▶ [What you are asked to do]:
Images are not part of the copy; transcribe all the data exactly.
──────────────────────────────
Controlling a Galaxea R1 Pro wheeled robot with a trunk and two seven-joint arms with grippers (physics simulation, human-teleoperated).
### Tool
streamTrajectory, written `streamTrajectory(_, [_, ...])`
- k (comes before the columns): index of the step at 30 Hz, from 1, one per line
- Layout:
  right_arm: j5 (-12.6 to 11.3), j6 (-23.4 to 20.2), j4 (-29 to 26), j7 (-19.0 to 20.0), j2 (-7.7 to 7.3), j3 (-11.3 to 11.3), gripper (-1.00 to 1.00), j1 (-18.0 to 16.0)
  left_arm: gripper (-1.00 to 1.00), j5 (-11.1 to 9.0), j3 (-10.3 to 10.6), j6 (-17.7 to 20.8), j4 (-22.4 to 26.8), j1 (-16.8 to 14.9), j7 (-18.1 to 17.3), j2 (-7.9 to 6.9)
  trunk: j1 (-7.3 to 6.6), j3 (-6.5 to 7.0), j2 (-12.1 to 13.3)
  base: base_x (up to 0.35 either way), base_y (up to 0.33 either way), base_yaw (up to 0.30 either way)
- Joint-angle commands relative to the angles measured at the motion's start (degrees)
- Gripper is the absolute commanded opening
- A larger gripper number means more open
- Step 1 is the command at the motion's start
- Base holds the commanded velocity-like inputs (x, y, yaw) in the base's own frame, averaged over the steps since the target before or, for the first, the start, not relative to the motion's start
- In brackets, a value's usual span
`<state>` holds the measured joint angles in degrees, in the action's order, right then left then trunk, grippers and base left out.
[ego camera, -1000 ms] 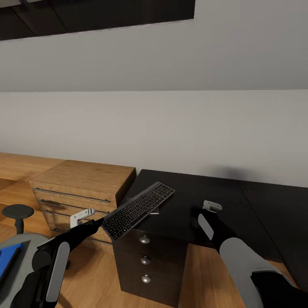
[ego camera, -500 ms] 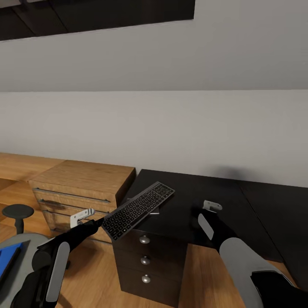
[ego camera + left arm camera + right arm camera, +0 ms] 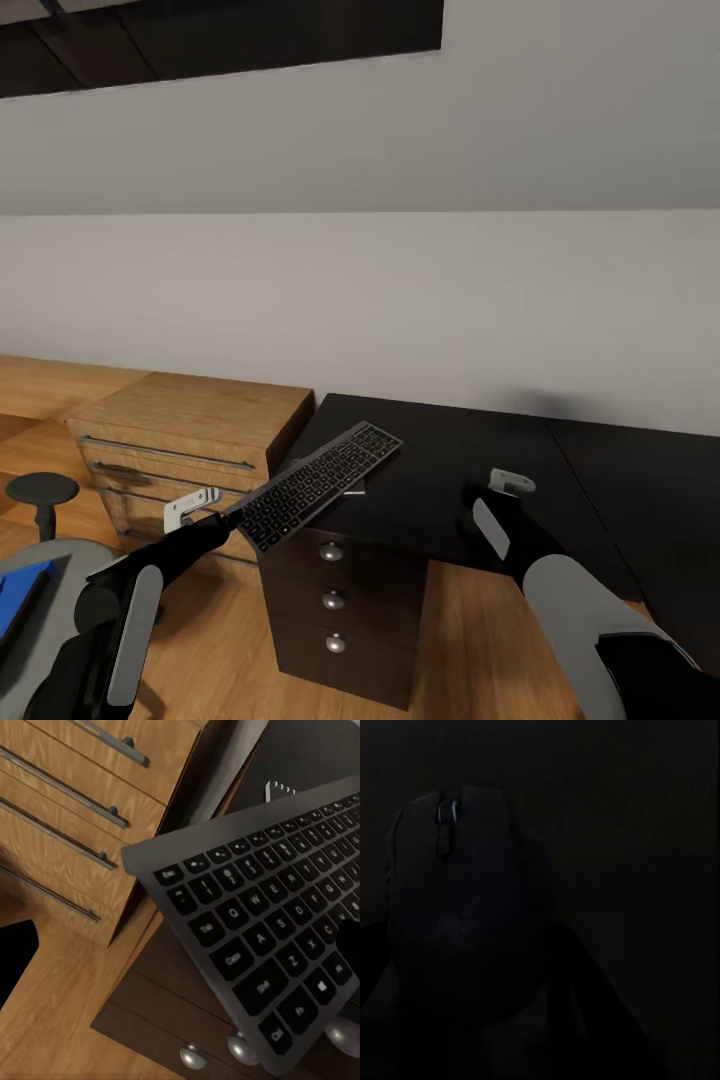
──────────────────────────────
▶ [Solution]:
Controlling a Galaxea R1 Pro wheeled robot with a trunk and two seven-joint arms with grippers (physics simulation, human-teleoperated).
### Tool
streamTrajectory, written `streamTrajectory(_, [_, ...])`
- k (comes before the columns): index of the step at 30 Hz, from 1, one per line
- Layout:
  right_arm: j5 (-12.6 to 11.3), j6 (-23.4 to 20.2), j4 (-29 to 26), j7 (-19.0 to 20.0), j2 (-7.7 to 7.3), j3 (-11.3 to 11.3), gripper (-1.00 to 1.00), j1 (-18.0 to 16.0)
  left_arm: gripper (-1.00 to 1.00), j5 (-11.1 to 9.0), j3 (-10.3 to 10.6), j6 (-17.7 to 20.8), j4 (-22.4 to 26.8), j1 (-16.8 to 14.9), j7 (-18.1 to 17.3), j2 (-7.9 to 6.9)
  trunk: j1 (-7.3 to 6.6), j3 (-6.5 to 7.0), j2 (-12.1 to 13.3)
  base: base_x (up to 0.35 either way), base_y (up to 0.33 either way), base_yaw (up to 0.30 either way)
- Joint-angle commands relative to the angles measured at the motion's start (degrees)
- Gripper is the absolute commanded opening
- A larger gripper number means more open
- Step 1 is the command at the motion's start
- Base holds the commanded velocity-like inputs (x, y, yaw) in the base's own frame, averaged over the steps since the target before or, for the first, the start, not relative to the motion's start
- In brackets, a value's usual span
`<state>` holds the measured joint angles in degrees, in the action's order, right then left then trunk, grippers and base left out.
[ego camera, -1000 ms] 
[ego camera, -500 ms] 
[ego camera + left arm camera + right arm camera, +0 ms] 

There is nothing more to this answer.